Vapelnick joua de son statut de héros de guerre sur le front de l’Ouest pour établir des contacts avec les soldats et marins français. Il tenait la plupart des discussions au café de la rue Yekatérininskaya.
En janvier 1919, après la découverte d’une cache d’armes des bolchéviques faite par le service de contre-espionnage des Blancs, l’arrestation d’un de ses camarades et les fouilles dans l’appartement de sa mère (pourtant sans résultat), Vapelnick quitta Sébastopol et s’installa à Eupatoria (Nord-Ouest de la Crimée) pour à peu près un mois.

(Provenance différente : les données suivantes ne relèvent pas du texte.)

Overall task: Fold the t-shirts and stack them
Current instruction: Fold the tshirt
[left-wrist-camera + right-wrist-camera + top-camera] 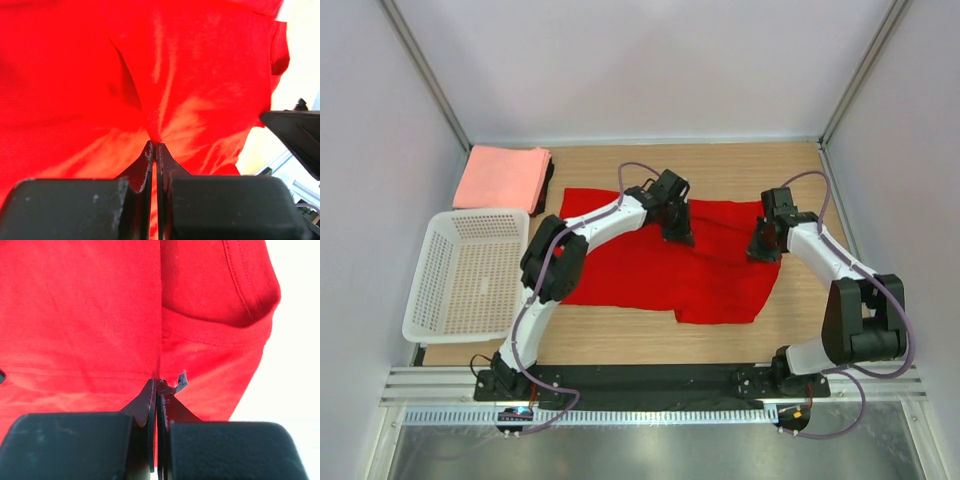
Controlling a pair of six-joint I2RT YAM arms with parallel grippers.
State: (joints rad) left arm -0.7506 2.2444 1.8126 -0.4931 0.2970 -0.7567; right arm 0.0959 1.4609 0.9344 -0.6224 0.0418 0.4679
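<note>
A bright red t-shirt (pixel 670 265) lies spread over the middle of the wooden table, rumpled along its far edge. My left gripper (pixel 678 236) is shut on a pinched fold of the red t-shirt (pixel 165 90) near its far middle. My right gripper (pixel 763 250) is shut on the red t-shirt (pixel 100 315) at its right edge, by a sleeve hem. A folded salmon-pink t-shirt (pixel 502 177) rests at the far left on a dark folded t-shirt (pixel 547 182), of which only an edge shows.
A white plastic mesh basket (pixel 442 275) stands at the left, in front of the folded stack. Grey walls close the table on three sides. Bare wood (pixel 740 170) shows behind the red shirt and along the near edge.
</note>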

Il partit pour Odessa à la fin de mois de février ou au début de mois de mars 1919, ayant peur d’une arrestation. Dans la nuit du 7 au 8 mars il fut arrêté dans le jardin quant il sortait du théâtre (ou, plus probablement, de l’Opéra) d’Odessa par le service de contre-espionnage des Blancs et fusillé le 8 mars 1919.
Par Denis Denisov
SOURCES : KRESTYANNIKOV, Valeriy, « Vapel’nik, Alexandr Ilyitch », APOCHANSKAYA, Maya (dir.), Sevastopol’ : Èntsiklopeditcheskiy sprevotchnik [Sébastopol : répertoire encyclopédique], Sébastopol, Natsional’nyy mousey gueroitcheskoy oborony i osvobojdeniya Sevastopolya, pp. 147–148. — BALAKHONOV, Viktor, Kavaler ordena potchotnogo léguiona. Dokumental’naya povest’ [Chevalier de l’ordre de la Légion d’honneur. Roman documentaire], Simféropol, Krym, 1968, 336 p. — 13.04.1915. “Concession de décorations russes à des militaires ayant été cités à l’ordre de l’armée”, Journal officiel de la République française. Lois et décrets du 13 avril 1915, pp. 2171-2174. — Polyakov R., Vospominaniya « Podpolye v Sevastopole v 1918–1919 godou » [Mémoires « Les clandestins à Sébastopol en 1918–1919 »], Rossiiskii gosudarstvennyi arkhiv sotsial’nopoliticheskoi istorii [Archives d’État de l’histoire sociale et politique de Russie] (RGASPI), f. 70, op. 3, d. 499, pp. 1-5. — [Lettre du frère de Vapelnick à André Marty, 24 juin 1933], Archives départementales de la Seine-Saint-Denis , AM 281J B1 M1A B5.40A.